Covid patients infected with the new strain started appearing around November 18, Dr. Angelique Coetzee, chair of the South African Medical Association, told the BBC on Sunday. The first such patient, a man in his 30s, told her he was “extremely tired” for several days, and also referenced body aches and “a bit of headache,” she said.
The patient did not exhibit symptoms typically associated with Delta or any previous Covid-19 strain like a cough or loss of taste or smell, and had a “scratchy throat” rather than a sore one, the doctor added.
Coetzee said that her colleagues reported similar cases of patients infected with the Omicron strain, who all experienced what she called “extremely mild symptoms.” She also said that no Omicron-infected patient she is aware of had been admitted to a hospital.
Her observations were partly confirmed by Professor Barry Schoub, a virologist and the head of South Africa’s Ministerial Advisory Committee on Covid-19 vaccines. “So far, the cases have been pretty mild,” he told Sky News on Sunday. “We have a hospital surveillance program here as well and it has not shown any significant uptick [in hospitalizations],” he added.
All the Omicron cases recorded so far have been “mild to moderate,” Schoub said.

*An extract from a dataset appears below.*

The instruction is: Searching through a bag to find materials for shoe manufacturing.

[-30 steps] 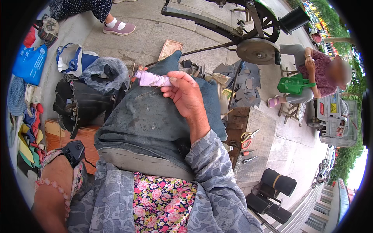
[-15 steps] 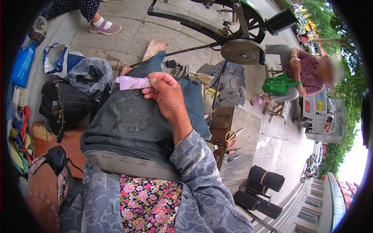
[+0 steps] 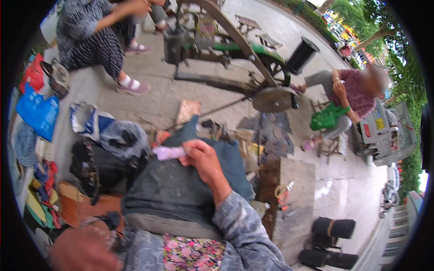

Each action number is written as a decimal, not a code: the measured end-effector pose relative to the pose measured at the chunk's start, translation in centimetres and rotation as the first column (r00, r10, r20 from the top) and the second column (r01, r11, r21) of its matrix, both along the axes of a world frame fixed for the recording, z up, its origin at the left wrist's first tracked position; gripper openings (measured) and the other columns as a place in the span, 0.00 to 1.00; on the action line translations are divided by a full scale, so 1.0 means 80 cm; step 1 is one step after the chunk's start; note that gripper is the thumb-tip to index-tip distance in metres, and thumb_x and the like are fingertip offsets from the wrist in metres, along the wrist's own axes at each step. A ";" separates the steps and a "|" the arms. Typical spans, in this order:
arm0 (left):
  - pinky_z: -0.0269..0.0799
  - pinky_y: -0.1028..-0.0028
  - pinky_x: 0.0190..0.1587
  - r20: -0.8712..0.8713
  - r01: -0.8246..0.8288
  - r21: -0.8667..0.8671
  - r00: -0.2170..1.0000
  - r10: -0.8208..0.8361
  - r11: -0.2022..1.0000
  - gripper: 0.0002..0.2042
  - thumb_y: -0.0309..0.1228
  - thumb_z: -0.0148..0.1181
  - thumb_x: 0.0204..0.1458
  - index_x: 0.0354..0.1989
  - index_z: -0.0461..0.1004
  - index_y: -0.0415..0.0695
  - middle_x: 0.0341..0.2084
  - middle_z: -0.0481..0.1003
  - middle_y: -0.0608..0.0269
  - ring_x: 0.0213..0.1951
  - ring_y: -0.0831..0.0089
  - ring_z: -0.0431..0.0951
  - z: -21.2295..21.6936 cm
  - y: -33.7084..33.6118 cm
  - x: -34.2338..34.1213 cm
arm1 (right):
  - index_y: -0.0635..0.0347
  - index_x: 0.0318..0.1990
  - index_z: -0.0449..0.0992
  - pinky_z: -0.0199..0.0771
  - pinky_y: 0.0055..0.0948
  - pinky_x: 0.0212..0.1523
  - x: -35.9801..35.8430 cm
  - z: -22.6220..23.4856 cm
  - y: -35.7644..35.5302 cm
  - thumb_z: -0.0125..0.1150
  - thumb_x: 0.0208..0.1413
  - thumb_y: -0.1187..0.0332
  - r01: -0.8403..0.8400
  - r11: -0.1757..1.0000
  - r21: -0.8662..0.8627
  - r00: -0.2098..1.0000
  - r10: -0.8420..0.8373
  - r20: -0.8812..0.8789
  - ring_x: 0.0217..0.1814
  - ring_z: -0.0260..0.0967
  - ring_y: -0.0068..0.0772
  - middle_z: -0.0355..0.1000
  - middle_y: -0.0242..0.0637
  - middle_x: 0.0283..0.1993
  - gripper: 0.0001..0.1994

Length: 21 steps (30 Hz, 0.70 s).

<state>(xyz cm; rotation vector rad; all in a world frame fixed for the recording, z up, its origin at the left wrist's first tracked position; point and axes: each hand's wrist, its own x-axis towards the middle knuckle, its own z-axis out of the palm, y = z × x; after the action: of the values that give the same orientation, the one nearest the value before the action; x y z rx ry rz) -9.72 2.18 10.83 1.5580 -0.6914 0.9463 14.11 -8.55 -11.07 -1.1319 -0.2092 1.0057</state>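
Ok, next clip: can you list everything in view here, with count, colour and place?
tube: one, pale purple, centre, over the lap
apron: one, dark grey-blue, across the lap
black bag: one, black, left of the lap
plastic bag: one, grey, on top of the black bag
blue bag: one, blue, far left on the ground
wheel machine: one, dark with green parts, upper centre
scissors: one pair, orange handles, right of the lap
rolls: several, black, lower right
green bag: one, green, at the seated person's knees
seated person: one, maroon top, right
standing person: one, dark patterned clothes, top left
left hand: blurred, lower left; hold unclear
right hand: centre, gripping the tube
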 end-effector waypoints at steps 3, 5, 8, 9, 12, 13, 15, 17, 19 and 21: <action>0.69 0.71 0.20 -0.202 -0.472 -0.018 0.865 0.459 0.882 0.13 0.18 0.71 0.35 0.20 0.69 0.41 0.16 0.70 0.58 0.18 0.65 0.73 -0.087 -0.001 0.069 | 0.64 0.42 0.75 0.77 0.26 0.34 0.012 -0.006 -0.019 0.56 0.58 0.73 0.026 0.998 -0.062 0.996 -0.021 0.081 0.33 0.74 0.27 0.75 0.38 0.35 0.07; 0.58 0.70 0.17 -0.286 -0.496 0.326 0.760 0.584 0.805 0.15 0.22 0.73 0.36 0.19 0.67 0.44 0.15 0.66 0.61 0.15 0.67 0.65 -0.101 0.004 0.093 | 0.64 0.41 0.75 0.76 0.26 0.35 0.008 0.015 -0.024 0.57 0.57 0.74 0.015 0.999 -0.035 0.992 -0.011 0.123 0.33 0.74 0.27 0.75 0.37 0.35 0.06; 0.66 0.68 0.26 -0.138 -0.636 0.501 0.610 0.780 0.587 0.13 0.24 0.73 0.35 0.26 0.71 0.42 0.25 0.69 0.60 0.25 0.63 0.71 -0.135 0.009 0.107 | 0.65 0.40 0.76 0.76 0.24 0.36 0.003 0.052 -0.035 0.56 0.56 0.76 -0.031 0.999 0.018 0.973 0.026 0.227 0.35 0.74 0.24 0.75 0.35 0.36 0.06; 0.68 0.67 0.29 -0.123 -0.647 0.538 0.574 0.810 0.540 0.13 0.25 0.71 0.37 0.30 0.73 0.41 0.28 0.71 0.59 0.28 0.61 0.72 -0.134 0.008 0.111 | 0.66 0.39 0.76 0.76 0.24 0.37 0.003 0.061 -0.037 0.56 0.56 0.78 -0.046 0.999 0.017 0.952 0.039 0.304 0.36 0.73 0.23 0.75 0.35 0.37 0.06; 0.72 0.68 0.35 -0.174 -0.598 0.576 0.577 0.798 0.558 0.15 0.28 0.65 0.47 0.44 0.74 0.38 0.34 0.74 0.54 0.33 0.58 0.76 -0.152 0.012 0.111 | 0.67 0.38 0.76 0.75 0.24 0.40 -0.005 0.081 -0.046 0.55 0.55 0.81 -0.069 0.990 0.123 0.949 0.027 0.314 0.39 0.72 0.22 0.75 0.36 0.39 0.06; 0.72 0.69 0.35 -0.409 -0.481 0.479 0.619 0.671 0.735 0.14 0.28 0.62 0.51 0.45 0.74 0.37 0.34 0.75 0.53 0.33 0.61 0.77 -0.160 0.010 0.110 | 0.66 0.38 0.76 0.74 0.24 0.43 -0.006 0.083 -0.048 0.54 0.55 0.82 -0.080 0.982 0.171 0.949 0.023 0.313 0.42 0.72 0.23 0.75 0.36 0.41 0.06; 0.72 0.74 0.34 -0.763 -0.304 0.165 0.564 0.316 0.938 0.14 0.30 0.55 0.59 0.49 0.73 0.34 0.32 0.77 0.55 0.32 0.73 0.78 -0.179 0.003 0.100 | 0.66 0.38 0.76 0.73 0.24 0.43 -0.007 0.081 -0.052 0.54 0.53 0.82 -0.097 0.981 0.165 0.908 0.019 0.418 0.43 0.72 0.24 0.75 0.37 0.42 0.07; 0.72 0.76 0.33 -0.816 -0.293 0.051 0.539 0.209 0.955 0.14 0.30 0.56 0.59 0.49 0.72 0.34 0.31 0.76 0.58 0.30 0.76 0.77 -0.186 -0.002 0.101 | 0.66 0.37 0.76 0.72 0.24 0.43 -0.006 0.082 -0.055 0.54 0.52 0.82 -0.099 0.983 0.155 0.857 0.005 0.515 0.43 0.71 0.25 0.74 0.38 0.42 0.07; 0.72 0.77 0.32 -0.862 -0.284 -0.071 0.500 0.084 0.956 0.14 0.29 0.56 0.59 0.50 0.72 0.35 0.30 0.76 0.61 0.29 0.79 0.76 -0.193 -0.008 0.103 | 0.67 0.37 0.76 0.70 0.24 0.46 -0.009 0.085 -0.064 0.53 0.51 0.84 -0.104 0.981 0.165 0.822 -0.008 0.569 0.46 0.70 0.25 0.74 0.37 0.43 0.08; 0.73 0.79 0.31 -0.884 -0.287 -0.302 0.440 -0.155 0.909 0.14 0.27 0.56 0.58 0.51 0.71 0.35 0.31 0.76 0.64 0.27 0.81 0.75 -0.199 -0.007 0.108 | 0.65 0.39 0.76 0.70 0.25 0.48 0.006 0.074 -0.068 0.53 0.50 0.85 -0.107 0.985 0.135 0.777 -0.002 0.630 0.46 0.71 0.26 0.74 0.35 0.43 0.11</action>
<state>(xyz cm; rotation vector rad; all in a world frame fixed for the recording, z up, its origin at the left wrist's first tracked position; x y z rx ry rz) -1.09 1.61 -5.09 1.4264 0.3634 0.1439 14.60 -13.98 -5.17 -1.2846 -0.8565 0.6058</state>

However, he went on to warn that these are “the early days” and one has to wait and see to better understand the real danger posed by the new strain.

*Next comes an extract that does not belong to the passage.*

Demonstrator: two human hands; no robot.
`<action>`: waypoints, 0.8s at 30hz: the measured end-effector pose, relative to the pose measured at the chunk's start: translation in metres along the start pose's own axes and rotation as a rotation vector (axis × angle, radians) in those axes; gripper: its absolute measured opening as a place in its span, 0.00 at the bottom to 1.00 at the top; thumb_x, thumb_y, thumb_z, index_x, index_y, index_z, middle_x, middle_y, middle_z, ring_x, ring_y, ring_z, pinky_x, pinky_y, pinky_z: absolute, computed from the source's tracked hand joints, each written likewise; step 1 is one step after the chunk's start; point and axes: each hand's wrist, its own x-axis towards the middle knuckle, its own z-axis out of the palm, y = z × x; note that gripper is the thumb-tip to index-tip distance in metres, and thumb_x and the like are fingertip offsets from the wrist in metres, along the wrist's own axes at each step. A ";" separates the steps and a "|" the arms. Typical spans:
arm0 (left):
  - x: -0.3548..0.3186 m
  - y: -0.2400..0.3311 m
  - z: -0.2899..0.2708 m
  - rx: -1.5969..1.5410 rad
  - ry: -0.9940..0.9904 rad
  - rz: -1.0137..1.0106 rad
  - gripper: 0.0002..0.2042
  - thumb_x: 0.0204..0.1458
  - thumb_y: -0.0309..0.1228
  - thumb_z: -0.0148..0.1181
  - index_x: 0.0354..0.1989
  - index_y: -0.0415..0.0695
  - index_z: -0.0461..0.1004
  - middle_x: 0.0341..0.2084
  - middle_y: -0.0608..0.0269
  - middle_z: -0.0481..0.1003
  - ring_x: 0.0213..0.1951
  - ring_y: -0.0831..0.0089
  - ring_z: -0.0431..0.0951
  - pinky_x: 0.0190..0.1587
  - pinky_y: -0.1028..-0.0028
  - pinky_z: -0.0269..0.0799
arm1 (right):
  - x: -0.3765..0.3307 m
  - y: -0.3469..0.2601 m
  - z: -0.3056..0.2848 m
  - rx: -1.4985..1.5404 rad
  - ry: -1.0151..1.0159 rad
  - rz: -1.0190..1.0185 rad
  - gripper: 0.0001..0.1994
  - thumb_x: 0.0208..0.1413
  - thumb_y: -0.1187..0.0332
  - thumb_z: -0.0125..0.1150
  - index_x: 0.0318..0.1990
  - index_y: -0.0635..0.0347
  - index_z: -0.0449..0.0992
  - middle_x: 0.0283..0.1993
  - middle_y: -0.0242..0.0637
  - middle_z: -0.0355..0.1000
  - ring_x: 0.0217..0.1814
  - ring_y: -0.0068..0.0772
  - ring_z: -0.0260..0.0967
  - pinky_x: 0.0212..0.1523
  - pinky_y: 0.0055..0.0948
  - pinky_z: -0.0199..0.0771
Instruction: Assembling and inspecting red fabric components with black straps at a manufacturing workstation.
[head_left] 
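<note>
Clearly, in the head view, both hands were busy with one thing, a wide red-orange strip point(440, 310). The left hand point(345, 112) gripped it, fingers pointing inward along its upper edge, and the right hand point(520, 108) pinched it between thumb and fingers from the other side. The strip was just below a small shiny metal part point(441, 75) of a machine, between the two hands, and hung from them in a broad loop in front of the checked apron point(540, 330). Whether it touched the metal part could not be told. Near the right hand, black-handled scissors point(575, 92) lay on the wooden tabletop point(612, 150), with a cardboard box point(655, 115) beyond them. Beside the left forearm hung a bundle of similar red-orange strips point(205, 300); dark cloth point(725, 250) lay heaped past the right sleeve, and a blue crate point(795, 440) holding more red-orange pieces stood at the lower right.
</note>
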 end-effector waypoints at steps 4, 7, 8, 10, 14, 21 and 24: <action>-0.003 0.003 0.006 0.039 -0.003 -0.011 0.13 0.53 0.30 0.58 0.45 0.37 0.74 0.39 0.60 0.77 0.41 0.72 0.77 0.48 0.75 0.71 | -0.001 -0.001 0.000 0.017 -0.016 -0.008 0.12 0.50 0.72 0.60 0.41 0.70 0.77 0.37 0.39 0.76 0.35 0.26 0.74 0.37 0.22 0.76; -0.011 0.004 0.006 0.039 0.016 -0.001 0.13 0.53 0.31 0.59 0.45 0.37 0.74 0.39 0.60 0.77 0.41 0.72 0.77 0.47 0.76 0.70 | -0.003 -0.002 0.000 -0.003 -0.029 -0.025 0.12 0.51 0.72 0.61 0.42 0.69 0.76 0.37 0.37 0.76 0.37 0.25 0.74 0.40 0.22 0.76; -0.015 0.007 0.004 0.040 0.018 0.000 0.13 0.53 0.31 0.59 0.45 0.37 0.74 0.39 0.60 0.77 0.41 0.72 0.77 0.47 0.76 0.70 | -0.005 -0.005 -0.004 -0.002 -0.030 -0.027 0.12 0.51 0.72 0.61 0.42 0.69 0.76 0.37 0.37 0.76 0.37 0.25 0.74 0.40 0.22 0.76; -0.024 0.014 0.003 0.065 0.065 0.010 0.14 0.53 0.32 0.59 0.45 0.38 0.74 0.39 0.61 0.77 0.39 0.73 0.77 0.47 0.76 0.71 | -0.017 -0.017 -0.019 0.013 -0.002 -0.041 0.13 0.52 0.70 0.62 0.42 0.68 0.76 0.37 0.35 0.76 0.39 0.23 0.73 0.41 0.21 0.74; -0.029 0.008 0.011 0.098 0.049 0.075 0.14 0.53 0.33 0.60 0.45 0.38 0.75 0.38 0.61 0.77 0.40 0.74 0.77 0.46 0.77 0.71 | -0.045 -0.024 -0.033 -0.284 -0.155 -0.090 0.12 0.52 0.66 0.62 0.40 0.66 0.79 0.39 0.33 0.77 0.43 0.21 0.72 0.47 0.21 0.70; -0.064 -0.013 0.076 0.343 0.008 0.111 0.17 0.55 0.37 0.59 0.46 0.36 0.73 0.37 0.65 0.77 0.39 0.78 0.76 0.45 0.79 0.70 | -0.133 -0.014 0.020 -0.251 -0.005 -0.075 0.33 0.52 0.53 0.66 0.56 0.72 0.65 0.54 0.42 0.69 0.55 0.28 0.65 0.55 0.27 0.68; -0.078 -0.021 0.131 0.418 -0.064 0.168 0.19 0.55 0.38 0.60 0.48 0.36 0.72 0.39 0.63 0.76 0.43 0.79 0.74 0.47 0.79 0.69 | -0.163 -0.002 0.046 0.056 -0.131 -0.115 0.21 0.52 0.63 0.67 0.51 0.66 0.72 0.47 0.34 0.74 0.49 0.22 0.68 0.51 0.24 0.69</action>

The professor also admitted that the virus spreads “very rapidly” and the number of reported Omicron cases in South Africa rose from just under 300 new cases a day to over 3,200 a day over some 10 days.

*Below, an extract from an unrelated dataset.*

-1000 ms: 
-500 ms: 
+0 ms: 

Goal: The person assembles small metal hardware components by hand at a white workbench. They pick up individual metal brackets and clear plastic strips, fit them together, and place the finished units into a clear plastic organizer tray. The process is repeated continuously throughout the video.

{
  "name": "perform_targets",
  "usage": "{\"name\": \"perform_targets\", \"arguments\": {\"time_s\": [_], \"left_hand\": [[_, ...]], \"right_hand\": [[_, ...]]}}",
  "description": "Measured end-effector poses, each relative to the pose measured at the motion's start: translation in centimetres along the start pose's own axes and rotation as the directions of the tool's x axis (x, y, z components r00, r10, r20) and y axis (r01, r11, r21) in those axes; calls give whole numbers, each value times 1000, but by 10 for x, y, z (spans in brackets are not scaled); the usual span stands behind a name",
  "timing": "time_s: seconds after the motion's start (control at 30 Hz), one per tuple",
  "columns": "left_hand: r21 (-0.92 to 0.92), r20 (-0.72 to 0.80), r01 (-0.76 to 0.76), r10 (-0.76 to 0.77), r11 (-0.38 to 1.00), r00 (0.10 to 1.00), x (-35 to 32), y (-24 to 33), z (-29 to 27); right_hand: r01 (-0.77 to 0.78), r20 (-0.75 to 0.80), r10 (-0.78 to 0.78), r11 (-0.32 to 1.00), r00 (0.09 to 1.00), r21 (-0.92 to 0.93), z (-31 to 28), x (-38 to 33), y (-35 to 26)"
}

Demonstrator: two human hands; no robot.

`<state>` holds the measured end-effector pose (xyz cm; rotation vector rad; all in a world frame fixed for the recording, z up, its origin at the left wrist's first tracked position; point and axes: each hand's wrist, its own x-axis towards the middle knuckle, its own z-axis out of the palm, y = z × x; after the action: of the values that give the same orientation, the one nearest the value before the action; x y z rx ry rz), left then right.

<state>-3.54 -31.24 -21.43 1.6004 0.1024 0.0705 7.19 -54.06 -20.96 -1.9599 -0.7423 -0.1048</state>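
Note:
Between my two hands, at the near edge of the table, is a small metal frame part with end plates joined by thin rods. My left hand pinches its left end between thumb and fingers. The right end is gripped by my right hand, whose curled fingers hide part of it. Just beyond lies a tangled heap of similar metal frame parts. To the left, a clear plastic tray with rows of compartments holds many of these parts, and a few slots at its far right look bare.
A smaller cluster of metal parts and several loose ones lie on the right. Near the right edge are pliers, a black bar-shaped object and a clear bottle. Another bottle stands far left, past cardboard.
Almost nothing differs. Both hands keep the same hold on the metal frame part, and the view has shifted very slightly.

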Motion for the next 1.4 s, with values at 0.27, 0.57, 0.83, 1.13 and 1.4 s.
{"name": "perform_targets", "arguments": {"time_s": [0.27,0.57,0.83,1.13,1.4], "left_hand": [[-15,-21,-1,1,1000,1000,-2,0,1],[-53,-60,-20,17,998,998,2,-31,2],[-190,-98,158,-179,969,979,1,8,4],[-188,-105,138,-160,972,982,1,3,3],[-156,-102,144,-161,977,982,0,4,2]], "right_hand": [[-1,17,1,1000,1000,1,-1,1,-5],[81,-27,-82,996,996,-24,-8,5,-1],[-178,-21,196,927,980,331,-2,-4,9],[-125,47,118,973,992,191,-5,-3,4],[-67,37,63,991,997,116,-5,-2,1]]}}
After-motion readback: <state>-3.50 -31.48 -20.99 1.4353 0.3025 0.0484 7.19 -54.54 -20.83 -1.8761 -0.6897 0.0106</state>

The Omicron variant first identified in southern Africa has since spread beyond the region, with cases in several European countries linked to travelers coming from South Africa. The strain’s discovery triggered a wave of international response measures including flight and travel restrictions. Japan, Israel and Morocco barred all foreign travelers, and Australia delayed reopening its borders for two weeks.